Although ‘Pioneering Knob Twiddler’ marks a more accessible release of her music, the album is still a limited release, with only 500 physical copies being made available. The record is, however, also available on streaming platforms and can be heard below.

A former student of the Birmingham Conservatoire, Beat faced obstacles in her career because of her gender. Her father dismissed her early recordings and critics told her that women “do not make” music technology.

She achieved recognition later in life when she was awarded the first Scottish Woman in Music Lifetime Achievement Award in 2019. The prize was also renamed the Janet Beat SWIM Lifetime Achievement Award. Beat moved to Scotland in 1972 and became a lecturer at the Royal Conservatoire of Scotland, helping to establish the school’s electronic music and recording studios.

She was also a founding member of the Scottish Society of Composers in 1980 and founded the Scottish Electro-Acoustic Music Society in 1987.
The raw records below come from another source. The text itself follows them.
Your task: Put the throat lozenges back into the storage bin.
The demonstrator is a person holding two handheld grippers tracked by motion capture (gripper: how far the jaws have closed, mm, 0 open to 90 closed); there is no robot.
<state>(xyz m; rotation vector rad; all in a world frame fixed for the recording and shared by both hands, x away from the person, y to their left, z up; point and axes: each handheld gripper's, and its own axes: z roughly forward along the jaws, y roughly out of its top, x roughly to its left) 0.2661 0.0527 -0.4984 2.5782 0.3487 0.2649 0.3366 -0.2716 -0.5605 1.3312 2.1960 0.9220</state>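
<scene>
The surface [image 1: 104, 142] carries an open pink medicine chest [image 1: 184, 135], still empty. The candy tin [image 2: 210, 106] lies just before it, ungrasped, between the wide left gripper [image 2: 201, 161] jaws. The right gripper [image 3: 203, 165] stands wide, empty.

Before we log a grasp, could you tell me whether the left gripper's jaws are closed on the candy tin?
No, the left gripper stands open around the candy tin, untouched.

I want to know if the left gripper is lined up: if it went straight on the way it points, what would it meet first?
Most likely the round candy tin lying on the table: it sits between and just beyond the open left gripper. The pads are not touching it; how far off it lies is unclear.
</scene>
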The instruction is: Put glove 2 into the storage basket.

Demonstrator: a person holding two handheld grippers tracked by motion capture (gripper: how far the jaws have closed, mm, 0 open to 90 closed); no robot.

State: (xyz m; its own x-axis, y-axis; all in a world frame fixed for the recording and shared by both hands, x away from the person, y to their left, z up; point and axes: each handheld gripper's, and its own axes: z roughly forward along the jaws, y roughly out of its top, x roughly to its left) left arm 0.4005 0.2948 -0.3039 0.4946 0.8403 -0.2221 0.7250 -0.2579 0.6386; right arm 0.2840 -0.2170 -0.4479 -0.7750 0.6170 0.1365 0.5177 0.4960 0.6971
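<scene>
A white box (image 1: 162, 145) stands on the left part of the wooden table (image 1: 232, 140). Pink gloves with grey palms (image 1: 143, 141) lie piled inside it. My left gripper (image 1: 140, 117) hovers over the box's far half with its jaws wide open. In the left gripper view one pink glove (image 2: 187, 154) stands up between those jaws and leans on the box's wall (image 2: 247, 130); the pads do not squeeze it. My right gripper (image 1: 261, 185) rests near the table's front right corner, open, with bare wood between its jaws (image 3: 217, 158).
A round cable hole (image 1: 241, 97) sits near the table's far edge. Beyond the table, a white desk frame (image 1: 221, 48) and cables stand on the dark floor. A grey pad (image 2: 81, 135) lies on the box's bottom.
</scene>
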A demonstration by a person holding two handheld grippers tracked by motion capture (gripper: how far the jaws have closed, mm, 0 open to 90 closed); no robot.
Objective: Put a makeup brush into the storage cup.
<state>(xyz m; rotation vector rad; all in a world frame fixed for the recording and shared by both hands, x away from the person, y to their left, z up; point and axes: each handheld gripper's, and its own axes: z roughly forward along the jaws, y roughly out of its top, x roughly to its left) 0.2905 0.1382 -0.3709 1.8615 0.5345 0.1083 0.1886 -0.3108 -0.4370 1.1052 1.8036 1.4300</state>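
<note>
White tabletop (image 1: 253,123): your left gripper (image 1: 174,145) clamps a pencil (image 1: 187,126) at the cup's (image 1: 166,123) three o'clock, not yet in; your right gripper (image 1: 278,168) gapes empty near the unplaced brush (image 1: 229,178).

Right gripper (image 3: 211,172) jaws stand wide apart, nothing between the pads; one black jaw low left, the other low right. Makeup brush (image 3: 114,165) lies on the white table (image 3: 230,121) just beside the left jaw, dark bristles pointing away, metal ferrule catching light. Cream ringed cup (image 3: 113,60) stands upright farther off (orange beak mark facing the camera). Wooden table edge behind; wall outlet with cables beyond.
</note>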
Beat’s works include ‘After Reading ‘Lessons of the War’’, a violin and piano sonata inspired by the poems of Henry Reed, ‘Fireworks in Steel’ for solo trumpet and, more recently ‘Study of the object no 3 for female choir’.


Earlier this year, Lisa Rovner directed a new documentary called Sisters With Transistors, which celebrated the work of the unsung heroines of electronic music. The film included the likes of Pauline Oliveros, Suzanne Ciani and Clara Rockmore.